ACTION ITEM: Give back exactly the lines of the data below, starting with the line that has "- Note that" and going on through the line that has "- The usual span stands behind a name".
Segment Start: TASK DATA
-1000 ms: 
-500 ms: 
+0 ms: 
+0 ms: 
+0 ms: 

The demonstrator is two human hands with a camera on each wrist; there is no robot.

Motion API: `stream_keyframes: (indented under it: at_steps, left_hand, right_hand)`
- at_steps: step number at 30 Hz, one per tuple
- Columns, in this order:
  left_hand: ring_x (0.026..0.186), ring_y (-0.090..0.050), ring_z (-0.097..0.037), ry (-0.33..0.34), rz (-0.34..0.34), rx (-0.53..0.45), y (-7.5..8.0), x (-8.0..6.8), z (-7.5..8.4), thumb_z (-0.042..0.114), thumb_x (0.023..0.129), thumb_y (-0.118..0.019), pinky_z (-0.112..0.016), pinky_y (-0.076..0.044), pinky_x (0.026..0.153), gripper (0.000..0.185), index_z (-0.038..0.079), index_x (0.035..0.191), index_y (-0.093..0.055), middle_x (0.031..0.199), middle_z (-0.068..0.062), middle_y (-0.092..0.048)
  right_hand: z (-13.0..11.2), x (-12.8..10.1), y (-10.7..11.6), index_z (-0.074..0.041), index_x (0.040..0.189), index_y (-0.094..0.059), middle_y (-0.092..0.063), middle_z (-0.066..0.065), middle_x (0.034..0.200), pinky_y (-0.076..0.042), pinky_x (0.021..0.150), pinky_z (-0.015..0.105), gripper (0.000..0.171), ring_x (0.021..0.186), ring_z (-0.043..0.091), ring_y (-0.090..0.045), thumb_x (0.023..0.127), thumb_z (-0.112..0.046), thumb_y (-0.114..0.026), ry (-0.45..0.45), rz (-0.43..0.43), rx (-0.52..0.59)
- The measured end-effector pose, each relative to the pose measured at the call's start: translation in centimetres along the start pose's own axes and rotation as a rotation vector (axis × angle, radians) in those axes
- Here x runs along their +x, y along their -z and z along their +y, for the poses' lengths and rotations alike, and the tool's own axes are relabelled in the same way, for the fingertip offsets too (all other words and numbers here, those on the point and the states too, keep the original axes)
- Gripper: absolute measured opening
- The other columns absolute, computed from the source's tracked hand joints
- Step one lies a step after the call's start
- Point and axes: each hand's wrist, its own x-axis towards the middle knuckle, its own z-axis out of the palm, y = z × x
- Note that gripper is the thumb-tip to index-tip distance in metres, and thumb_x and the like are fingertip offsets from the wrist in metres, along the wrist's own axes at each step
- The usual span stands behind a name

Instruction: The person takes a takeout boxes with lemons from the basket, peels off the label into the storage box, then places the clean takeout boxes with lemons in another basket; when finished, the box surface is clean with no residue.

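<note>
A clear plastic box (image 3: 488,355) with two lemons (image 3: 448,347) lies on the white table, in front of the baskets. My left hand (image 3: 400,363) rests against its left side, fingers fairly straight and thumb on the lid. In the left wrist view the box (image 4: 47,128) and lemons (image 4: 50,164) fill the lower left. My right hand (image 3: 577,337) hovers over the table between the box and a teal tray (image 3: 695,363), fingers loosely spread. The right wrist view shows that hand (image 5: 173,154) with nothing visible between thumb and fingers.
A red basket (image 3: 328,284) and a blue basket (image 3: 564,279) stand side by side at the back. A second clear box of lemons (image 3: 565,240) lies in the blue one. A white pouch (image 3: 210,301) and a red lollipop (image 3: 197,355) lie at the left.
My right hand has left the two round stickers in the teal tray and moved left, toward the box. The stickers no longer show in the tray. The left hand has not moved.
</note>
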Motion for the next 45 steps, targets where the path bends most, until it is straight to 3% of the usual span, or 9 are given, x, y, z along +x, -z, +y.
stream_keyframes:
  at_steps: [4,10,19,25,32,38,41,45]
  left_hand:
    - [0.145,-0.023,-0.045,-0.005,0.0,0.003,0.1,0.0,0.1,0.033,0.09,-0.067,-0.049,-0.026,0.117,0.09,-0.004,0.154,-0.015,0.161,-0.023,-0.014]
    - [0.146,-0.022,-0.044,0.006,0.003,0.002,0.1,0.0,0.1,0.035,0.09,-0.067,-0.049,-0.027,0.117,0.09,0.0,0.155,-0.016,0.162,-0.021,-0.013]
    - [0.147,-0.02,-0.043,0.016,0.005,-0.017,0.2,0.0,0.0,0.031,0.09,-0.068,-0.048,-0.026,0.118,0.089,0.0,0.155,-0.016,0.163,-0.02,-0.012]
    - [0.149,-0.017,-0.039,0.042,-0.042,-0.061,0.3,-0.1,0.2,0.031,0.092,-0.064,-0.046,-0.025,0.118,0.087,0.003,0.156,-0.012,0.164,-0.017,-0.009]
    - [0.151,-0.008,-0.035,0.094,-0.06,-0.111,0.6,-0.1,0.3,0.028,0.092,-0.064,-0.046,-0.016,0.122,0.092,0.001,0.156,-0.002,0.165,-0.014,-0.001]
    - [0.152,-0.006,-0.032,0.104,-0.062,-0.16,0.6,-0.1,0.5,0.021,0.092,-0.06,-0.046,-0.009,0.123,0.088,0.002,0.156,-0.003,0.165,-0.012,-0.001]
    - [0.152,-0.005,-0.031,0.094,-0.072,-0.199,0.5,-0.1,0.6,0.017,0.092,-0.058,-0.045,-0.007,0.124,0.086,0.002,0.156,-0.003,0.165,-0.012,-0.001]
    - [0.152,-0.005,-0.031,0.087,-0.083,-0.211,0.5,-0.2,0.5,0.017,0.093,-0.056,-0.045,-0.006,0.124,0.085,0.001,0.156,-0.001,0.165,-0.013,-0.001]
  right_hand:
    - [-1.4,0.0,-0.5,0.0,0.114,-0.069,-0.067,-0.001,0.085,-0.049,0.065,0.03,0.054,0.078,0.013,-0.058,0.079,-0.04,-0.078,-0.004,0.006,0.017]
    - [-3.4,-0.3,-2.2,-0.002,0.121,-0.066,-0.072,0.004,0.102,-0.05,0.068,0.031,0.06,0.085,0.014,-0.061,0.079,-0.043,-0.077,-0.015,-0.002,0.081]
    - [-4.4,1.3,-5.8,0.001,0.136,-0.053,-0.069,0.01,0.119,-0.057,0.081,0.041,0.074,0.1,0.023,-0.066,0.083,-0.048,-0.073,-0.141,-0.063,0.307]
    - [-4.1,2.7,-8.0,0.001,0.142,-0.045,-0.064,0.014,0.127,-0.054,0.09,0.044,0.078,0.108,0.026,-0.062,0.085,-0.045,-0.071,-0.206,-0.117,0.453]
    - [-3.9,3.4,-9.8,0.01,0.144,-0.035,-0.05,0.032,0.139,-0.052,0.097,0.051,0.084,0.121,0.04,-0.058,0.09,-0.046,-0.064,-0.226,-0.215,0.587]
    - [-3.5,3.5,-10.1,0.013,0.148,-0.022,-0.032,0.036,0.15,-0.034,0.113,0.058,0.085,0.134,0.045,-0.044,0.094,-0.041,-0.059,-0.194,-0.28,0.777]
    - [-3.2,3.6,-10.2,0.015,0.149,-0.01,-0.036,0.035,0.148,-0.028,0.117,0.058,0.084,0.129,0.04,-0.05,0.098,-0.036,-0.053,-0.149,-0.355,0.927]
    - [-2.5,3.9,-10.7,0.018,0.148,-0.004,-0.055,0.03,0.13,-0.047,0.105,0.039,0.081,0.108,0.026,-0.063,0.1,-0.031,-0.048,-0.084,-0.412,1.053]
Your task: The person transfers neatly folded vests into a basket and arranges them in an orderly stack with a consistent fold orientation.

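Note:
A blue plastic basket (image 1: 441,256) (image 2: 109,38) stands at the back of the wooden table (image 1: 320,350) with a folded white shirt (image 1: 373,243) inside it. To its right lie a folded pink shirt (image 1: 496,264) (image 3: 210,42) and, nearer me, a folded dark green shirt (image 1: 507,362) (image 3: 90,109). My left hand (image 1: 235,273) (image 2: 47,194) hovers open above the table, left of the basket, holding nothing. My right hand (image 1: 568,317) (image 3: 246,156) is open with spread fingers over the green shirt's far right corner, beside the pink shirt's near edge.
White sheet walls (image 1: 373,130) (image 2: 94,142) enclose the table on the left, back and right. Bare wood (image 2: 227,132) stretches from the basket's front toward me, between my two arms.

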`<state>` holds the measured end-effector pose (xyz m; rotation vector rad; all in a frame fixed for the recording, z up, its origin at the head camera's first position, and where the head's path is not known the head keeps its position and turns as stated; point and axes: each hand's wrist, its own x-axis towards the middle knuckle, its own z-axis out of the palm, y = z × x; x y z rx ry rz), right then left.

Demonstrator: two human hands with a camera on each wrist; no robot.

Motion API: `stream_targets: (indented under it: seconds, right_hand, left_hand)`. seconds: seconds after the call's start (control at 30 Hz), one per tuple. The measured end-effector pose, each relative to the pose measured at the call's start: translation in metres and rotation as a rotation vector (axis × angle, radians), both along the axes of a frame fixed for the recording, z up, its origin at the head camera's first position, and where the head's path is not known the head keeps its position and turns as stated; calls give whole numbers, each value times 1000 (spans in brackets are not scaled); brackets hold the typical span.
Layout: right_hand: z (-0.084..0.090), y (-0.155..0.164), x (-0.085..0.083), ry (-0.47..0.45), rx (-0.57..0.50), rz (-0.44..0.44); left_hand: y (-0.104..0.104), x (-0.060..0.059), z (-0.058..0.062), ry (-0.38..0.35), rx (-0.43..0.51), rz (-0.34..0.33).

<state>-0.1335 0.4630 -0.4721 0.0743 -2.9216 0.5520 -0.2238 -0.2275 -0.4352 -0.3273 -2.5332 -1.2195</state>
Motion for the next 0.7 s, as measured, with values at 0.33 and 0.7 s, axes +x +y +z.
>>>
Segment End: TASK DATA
ANSWER SPACE:
- Note that gripper is the thumb-tip to index-tip distance in metres, and thumb_x and the like are fingertip offsets from the wrist in metres, along the wrist's own axes at each step
- The usual span stands behind a name

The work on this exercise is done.